El Superzorro (Colección Alfaguara Clásicos)

Roald Dahl

Fragmento

La caza

La caza

Cariño —le dijo don Zorro a su señora—, ¿qué quieres para cenar?

—¡Hm...hm... se me antoja un buen pato! —le contestó ella—. O mejor dos, uno para mí y otro para los niños.

—Como tú digas, amor —dijo don Zorro—, ¡serán de lo mejorcito de Buñuelo!

—Ten mucho cuidado, corazón —le advirtió la zorra.

—Pero, encanto, ¿no ves que con estas narices que tengo a mí no se me escapa nadie? Además, cada uno de esos bribones tiene un olorcillo muy particular... Bufón huele a piel de pollo, pero piel de pollo podrida... Buñuelo, a hígado de ganso… Y en cuanto a Benito, ése apesta a sidra fermentada…

—Está bien, está bien —dijo doña Zorra—, pero sobre todo, no te descuides... Ya sabes que te estarán esperando. —Adiós amor —dijo el buen zorro—, hasta pronto. Poco se podía imaginar el astuto zorro que en aquellos precisos momentos los tres granjeros se acercaban al agujero de su madriguera, cada uno con una escopeta cargada de cartuchos. Y tenían además la suerte de que el viento soplaba hacia ellos, de forma que el zorro no podía olerlos al salir de su escondrijo. El pobre zorro, sin sospechar nada, se dirigió hacia el largo túnel oscuro que conducía a la salida de su madriguera. Una vez al final, sacó su hermosa cabeza por el agujero del árbol y aspiró el fresco aire de la noche.
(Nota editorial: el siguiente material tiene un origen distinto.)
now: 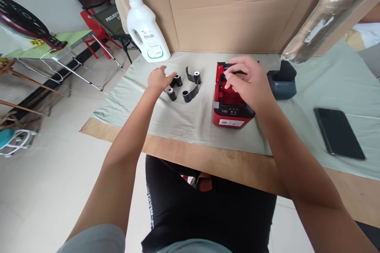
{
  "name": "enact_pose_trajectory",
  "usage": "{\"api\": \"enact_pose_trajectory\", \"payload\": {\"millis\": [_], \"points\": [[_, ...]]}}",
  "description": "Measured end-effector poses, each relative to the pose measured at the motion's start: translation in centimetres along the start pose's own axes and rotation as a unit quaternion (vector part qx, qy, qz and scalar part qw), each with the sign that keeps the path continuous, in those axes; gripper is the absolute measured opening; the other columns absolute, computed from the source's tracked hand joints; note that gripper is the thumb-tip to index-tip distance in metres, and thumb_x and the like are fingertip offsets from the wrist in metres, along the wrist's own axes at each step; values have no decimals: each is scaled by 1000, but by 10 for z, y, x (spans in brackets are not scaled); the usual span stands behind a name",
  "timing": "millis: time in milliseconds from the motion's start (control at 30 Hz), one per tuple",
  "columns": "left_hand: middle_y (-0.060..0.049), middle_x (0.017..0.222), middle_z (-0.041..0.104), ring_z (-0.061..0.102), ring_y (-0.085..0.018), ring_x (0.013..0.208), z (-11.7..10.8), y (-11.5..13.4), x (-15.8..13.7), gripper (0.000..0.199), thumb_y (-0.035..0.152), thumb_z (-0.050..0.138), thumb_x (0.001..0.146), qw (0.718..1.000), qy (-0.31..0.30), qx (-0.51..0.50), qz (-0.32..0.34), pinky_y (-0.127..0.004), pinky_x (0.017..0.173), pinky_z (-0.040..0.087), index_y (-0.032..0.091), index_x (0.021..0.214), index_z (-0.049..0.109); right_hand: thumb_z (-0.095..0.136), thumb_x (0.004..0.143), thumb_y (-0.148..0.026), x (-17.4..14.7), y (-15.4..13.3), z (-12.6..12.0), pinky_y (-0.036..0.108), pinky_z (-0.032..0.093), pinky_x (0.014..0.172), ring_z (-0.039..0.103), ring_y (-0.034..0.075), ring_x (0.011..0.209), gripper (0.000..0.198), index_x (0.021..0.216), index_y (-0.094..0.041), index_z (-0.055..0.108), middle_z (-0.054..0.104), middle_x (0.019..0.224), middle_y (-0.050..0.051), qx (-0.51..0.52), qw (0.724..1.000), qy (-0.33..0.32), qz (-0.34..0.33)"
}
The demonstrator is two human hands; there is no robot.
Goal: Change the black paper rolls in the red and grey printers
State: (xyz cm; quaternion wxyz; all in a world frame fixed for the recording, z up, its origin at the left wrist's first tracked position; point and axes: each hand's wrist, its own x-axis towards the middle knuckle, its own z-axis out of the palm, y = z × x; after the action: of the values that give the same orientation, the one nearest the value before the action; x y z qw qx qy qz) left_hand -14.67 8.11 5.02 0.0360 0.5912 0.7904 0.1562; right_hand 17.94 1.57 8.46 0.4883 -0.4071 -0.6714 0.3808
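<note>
The right hand [247,79] is over the open top of the red-and-black label printer [233,104], its fingers loosely bent with gaps between them; it appears to grip nothing, though whether a fingertip touches the printer I cannot tell. The left hand [161,79], left of the printer, is partly open, thumb held away from the forefinger and palm down; it seems to have hold of nothing, and whether it touches the ribbon rolls beside it is unclear. These black ribbon rolls [171,94] lie between that hand and the printer, in two pairs, with a loose strip curling up from the pair nearer the printer. Just right of the printer, partly behind the right forearm, is a smaller dark blue-grey device [282,87] with its lid raised. Farther right of the printer lies a black smartphone [339,132]. Behind the printer rises a cardboard sheet [237,19]; a white detergent jug [147,31] is behind it to the left, and a plastic-wrapped roll [322,19] slants behind it to the right.
</note>
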Motion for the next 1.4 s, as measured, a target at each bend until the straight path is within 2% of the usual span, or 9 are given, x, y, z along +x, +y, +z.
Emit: {"api": "enact_pose_trajectory", "payload": {"millis": [133,300,433,667,900,1033,1133,1267,1400], "points": [[-9,106,81,61,-37,122,4,-28,-47,44,57,62,90,995,-9,37,98,-53,109,40,27,118,77,71,93,-32,1,-4,-4,37,57,70,67,17,69,24,114,-28,63,73,105,5,3,1000,12,-12],[-9,102,80,60,-37,113,9,-36,-83,31,36,63,91,981,58,44,177,-54,102,38,29,118,77,72,92,-34,-1,-5,-1,39,58,74,66,17,69,18,108,-28,66,72,97,2,-7,1000,-5,-18],[-9,102,76,58,-38,116,-5,-6,-110,33,34,60,95,950,136,-9,279,-56,104,34,32,125,74,70,93,-37,-7,-9,5,40,58,78,67,19,75,12,97,-26,69,73,95,3,-41,996,-79,-16],[-6,97,73,55,-37,126,-13,75,-147,35,34,54,102,870,161,-134,447,-56,108,32,38,134,68,76,85,-33,-14,-13,10,37,56,76,68,24,90,39,124,-30,69,73,107,3,-83,977,-198,-2],[-6,100,75,60,-34,119,17,95,-156,43,41,56,102,869,177,-167,431,-52,105,33,36,144,62,71,80,-18,-5,-10,-8,39,58,81,68,21,89,19,96,-26,67,73,102,3,-29,983,-181,-4],[0,72,68,65,-23,77,31,80,-168,32,48,56,102,827,258,-236,441,-50,96,40,38,127,72,73,82,-25,-1,-11,-27,35,54,64,62,18,68,17,99,-26,68,72,90,2,-54,989,-131,44],[2,65,63,59,-18,60,28,82,-162,35,49,43,107,799,289,-369,376,-46,83,48,37,112,75,73,85,-31,2,-12,-41,33,46,54,54,16,59,17,101,-27,71,68,80,1,-76,987,-124,73],[-3,104,75,69,-21,90,24,105,-134,34,57,69,94,807,156,-427,378,-43,88,54,33,117,75,70,89,-37,2,-15,-51,33,44,54,56,20,65,14,99,-28,72,66,76,2,-75,982,-157,78],[-3,99,75,70,-20,93,45,120,-120,36,56,71,94,808,81,-469,347,-40,90,55,31,119,75,68,91,-38,1,-15,-50,32,45,60,57,19,70,14,103,-29,71,67,81,1,-126,969,-203,64]]}}
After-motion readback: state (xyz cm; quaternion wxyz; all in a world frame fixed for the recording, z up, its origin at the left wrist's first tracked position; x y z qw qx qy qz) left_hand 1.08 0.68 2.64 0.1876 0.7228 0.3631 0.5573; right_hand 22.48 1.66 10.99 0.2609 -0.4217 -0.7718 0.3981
Nada, ni rastro de olor. Lentamente, empezó a sacar el cuerpo de dentro del agujero. Al salir, movía su cabeza, olfateando en todas direcciones. Se disponía ya a dirigirse hacia la espesura del bosque cuando le pareció oír un ruido muy leve, parecido al que podría hacer el pie de un hombre al pisar sin querer un montón de hojas secas.

Al oírlo, don Zorro echó cuerpo a tierra y se quedó completamente inmóvil, alargando sus grandes orejas. Escuchaba con gran atención, pero no pudo oír nada más. «Debo de haberme equivocado», pensó entonces, «ese ruido lo debe de haber provocado algún ratón campestre o algún otro bicho parecido.»

Y decidió proseguir su camino. El bosque estaba oscuro, y el silencio de la noche era denso, no se oía ni el ruido de una hoja. En el cielo brillaba la redonda luna...

Y justamente en ese momento, sus ojos vieron en la oscuridad de la noche el reflejo metálico de algo que relucía entre los árboles. De nuevo, el zorro se quedó inmóvil. «¿Qué demonios puede ser?», pensaba el raposo, «es algo que se mueve... y ahora sube hacia mi... ¡cielo santo! ¡Es el cañón de una escopeta!». Más veloz que el rayo, don Zorro dio un salto hacia su agujero, al tiempo que todo el bosque se llenaba del ensordecedor ruido de los disparos: ¡Bang! ¡Bang! ¡Bang! ¡Bang!

El humo y el olor de la pólvora flotaban en el aire de la noche. Los tres granjeros, Benito, Buñuelo y Bufón, salieron de sus escondites y se dirigieron al árbol del zorro.

—Pero bueno, ¿le hemos dado o no le hemos dado? —dijo Benito.

Bufón iluminó con su linterna el agujero y allí en el suelo, sucia y cubierta de sangre, vieron... la cola del zorro. Benito la recogió del suelo y exclamó:

—¡Maldita sea! ¡Cogimos la cola pero no el zorro!

—¡Rayos y centellas!— gritó Bufón—, disparamos demasiado tarde. Debimos haberle atizado en cuanto sacó la cabeza.

—Y me parece que no tendrá ninguna prisa en volverla a sacar —concluyó Buñuelo.

—Por lo menos tardará tres días en volver a salir —dijo Benito mientras se tomaba un trago de sidra—. No volverá a asomar hasta que se muera de hambre y yo, desde luego, no espero a que a don Zorro le entre el apetito. Propongo que le saquemos cavando con nuestras palas.

—De acuerdo —dijo Bufón—, seguro que si nos lo proponemos le sacamos en un par de horas. ¡De aquí no escapa!

—A lo mejor tiene a toda su familia en este agujero —dijo Buñuelo.

—Mejor —exclamó Benito—. Así los mataremos a todos. Vamos a por las palas.